Vence, 1 de Janeiro de 1993
Da nossa casa em Coimbra via-se o campo de Santa Cruz. Nos domingos em que jogava a Académica subíamos ao sótão para ter a ilusão de que seguíamos o desafio. Do campo só víamos um terço do terreno. Tínhamos de adivinhar o resto pelos clamores que saudavam alguma jogada mais feliz dos estudantes ou o delírio de um golo. Naquela época – nos anos 40 – ainda não era moda vibrar mais com os relatos dramatizados “à brasileira” do que com os ecos, mesmo equívocos, que nos chegavam do estádio. Ou dos longos momentos de silêncio da claque académica quando o Benfica e o Sporting metiam algum golo.
O futebol era então a única festa colectiva da cidade. Alimentava as conversas de café durante toda a semana. No Arcádia ou no Santa Cruz, aficionados calistos, doutores em futebol e na vida, ganhavam ou refaziam as partidas perdidas. A Académica ou como diziam os castiços, a Briosa, era então o mito da “malta” mais interessada em salvaguardar o seu privilégio aristocrático em relação aos futricas, que tinham no União os seus amores, que na disputa nacional. A turma estudantil tinha um lugar à parte no mundo do futebol, que ainda não era o de poderosos interesses financeiros e mediáticos como o de hoje. Tudo era inocente e provincial. A Académica era um pouco uma equipa de meninos prendados entre os grandes doutores do futebol nacional. Quando ganhava – como no ano da taça – o milagre era absoluto. A cidade vinha à Portagem recebê-los como se tivessem ganho a guerra de Tróia.

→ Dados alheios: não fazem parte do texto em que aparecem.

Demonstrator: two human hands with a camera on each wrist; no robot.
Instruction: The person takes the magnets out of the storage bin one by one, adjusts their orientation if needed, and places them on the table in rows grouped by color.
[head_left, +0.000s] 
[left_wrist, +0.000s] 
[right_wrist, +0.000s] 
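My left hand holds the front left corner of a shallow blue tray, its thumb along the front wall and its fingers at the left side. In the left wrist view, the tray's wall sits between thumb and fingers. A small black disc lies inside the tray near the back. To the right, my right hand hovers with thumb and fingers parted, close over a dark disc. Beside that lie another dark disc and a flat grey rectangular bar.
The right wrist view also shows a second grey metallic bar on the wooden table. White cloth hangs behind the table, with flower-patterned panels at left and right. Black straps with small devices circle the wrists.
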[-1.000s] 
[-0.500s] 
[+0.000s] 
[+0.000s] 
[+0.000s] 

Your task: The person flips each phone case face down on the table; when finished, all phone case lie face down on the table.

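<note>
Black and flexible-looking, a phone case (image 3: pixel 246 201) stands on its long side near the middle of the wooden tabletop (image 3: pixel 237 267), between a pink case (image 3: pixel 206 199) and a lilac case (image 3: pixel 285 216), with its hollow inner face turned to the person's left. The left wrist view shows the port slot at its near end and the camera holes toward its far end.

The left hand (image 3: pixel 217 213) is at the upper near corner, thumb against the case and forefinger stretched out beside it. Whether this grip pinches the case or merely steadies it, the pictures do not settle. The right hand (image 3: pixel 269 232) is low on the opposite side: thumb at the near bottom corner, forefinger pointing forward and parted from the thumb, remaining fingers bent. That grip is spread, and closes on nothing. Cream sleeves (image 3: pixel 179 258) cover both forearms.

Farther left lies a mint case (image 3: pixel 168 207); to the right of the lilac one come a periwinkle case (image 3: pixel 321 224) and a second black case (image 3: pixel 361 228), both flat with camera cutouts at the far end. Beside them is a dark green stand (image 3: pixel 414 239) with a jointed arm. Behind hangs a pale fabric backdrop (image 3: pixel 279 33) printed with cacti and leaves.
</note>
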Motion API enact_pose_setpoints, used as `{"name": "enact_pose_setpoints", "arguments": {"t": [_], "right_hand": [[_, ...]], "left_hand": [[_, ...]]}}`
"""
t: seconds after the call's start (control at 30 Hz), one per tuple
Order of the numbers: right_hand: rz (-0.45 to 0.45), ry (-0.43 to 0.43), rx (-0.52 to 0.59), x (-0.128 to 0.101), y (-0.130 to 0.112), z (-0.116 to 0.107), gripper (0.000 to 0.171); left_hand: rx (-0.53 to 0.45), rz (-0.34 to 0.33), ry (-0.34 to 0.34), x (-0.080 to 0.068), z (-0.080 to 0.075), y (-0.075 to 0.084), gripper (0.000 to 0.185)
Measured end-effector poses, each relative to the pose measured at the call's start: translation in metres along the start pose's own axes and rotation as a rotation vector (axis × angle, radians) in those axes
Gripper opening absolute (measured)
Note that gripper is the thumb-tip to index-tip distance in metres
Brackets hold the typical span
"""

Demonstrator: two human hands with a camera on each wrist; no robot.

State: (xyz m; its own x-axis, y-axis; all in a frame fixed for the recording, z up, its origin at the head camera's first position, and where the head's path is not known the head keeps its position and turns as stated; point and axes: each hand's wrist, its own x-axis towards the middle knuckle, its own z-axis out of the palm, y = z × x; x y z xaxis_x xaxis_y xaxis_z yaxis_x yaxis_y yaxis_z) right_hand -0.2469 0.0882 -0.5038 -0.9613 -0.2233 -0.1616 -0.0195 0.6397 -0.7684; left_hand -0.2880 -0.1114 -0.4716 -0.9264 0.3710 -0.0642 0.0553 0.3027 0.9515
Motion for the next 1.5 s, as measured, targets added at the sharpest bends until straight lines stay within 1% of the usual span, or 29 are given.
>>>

A tantos anos de distância é lícito ter alguma nostalgia de tanto amadorismo. Amadorismo sábio. Esses quase adolescentes – os José Maria, os António Bentes – deviam suprir pela sua ciência a maturidade, o profissionalismo das grandes equipas. Mas já então as “revelações” estudantis começavam a interessar aos clubes da capital. As trocas, as saídas eram vividas como traições ao clã académico. Um jogador da Académica não podia ser como os outros. Mesmo para quem não participava nessa mitologia candidamente elitista – era o meu caso, nesse e noutros capítulos, como o de uma parte da nossa geração – admitia mal ao entrever a identidade sui generis da Académica. Havia uma espécie de patriotismo estudantil, uma especificidade da turma negra que rejeitava os “mercenários”, duvidosamente académicos. O símbolo contava mais que o proveito. É dessa época de inocência que conservo saudades mais do que de fervores que nunca foram os da grande paixão. Até porque esse género de paixão não se escolhe. São elas que nos escolhem a nós. Quando cheguei a Coimbra há muitos anos que “era do Benfica...”. Nessa época quando o Benfica vinha a Coimbra o meu dilema “corneliano” era ficar “neutro”. Quer dizer, não ver o jogo. E a melhor maneira era não pôr os pés no campo de Santa Cruz e imaginar a paixão dos outros pelos ecos infiéis que me chegavam até à janela exígua da minha casa.